═════ SUPPLIED INFORMATION ═════
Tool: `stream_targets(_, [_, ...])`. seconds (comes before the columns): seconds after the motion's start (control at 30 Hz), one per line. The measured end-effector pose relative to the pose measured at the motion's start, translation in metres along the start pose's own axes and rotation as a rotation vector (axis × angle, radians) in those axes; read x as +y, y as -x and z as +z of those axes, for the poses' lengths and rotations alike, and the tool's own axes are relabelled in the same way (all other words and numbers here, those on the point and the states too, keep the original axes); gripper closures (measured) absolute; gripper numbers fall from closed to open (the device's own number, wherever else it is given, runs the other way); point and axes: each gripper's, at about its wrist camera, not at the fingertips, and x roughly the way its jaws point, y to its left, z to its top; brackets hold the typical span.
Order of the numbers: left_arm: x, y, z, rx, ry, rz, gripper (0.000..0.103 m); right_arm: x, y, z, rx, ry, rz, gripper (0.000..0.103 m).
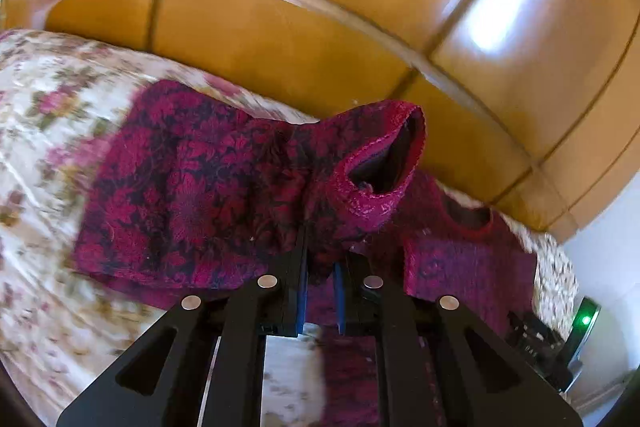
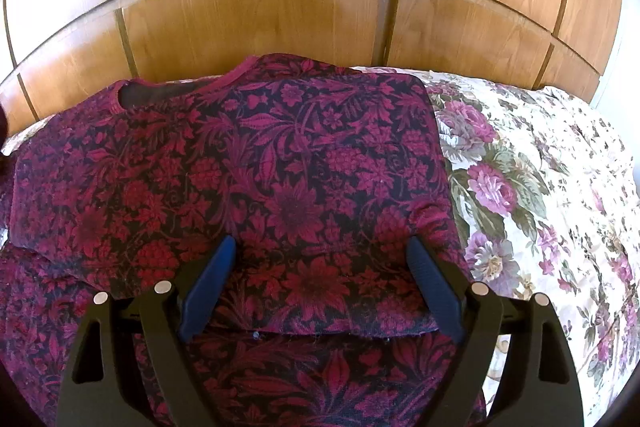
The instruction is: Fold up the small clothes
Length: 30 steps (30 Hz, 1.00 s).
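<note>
The left claw (image 1: pixel 320 267) is clamped tight on a sleeve (image 1: pixel 372 171) of the red floral sweater (image 2: pixel 240 167), lifting it just ahead of its tips. The right claw (image 2: pixel 320 259) gapes wide, empty, hovering over the sweater's folded body on the bed (image 2: pixel 540 187).

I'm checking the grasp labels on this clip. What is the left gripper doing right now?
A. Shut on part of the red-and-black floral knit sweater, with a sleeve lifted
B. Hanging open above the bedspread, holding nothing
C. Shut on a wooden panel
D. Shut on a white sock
A: the left gripper has its fingers pinched on the red-and-black floral knit sweater, the sleeve cuff raised above them.
</note>
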Motion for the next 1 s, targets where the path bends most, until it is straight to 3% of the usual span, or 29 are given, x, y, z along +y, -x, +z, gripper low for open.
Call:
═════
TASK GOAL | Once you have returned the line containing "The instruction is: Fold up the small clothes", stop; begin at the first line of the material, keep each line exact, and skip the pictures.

SOLUTION TO THE EXERCISE |
Tool: `stream_targets(_, [_, ...])`. seconds (comes before the columns): seconds after the motion's start (control at 30 Hz), one per line. The measured end-effector pose relative to the pose measured at the motion's start, translation in metres along the start pose's own axes and rotation as a rotation vector (axis × angle, radians) in those axes; read x as +y, y as -x and z as +z of those axes, for the poses' lengths and rotations alike, and the tool's own axes are relabelled in the same way (all other words and numbers here, those on the point and the states too, keep the original axes); gripper closures (measured) absolute; gripper numbers fall from closed to open (the device's own number, wherever else it is given, runs the other way); point and axes: each gripper's, at about its wrist camera, not at the fingertips, and x roughly the way its jaws point, y to its left, z to its top; brackets hold the typical span.
Order of the numbers: left_arm: x, y, z, rx, ry, rz, gripper (0.000..0.103 m); right_arm: x, y, z, rx, ry, rz, gripper (0.000..0.103 m).
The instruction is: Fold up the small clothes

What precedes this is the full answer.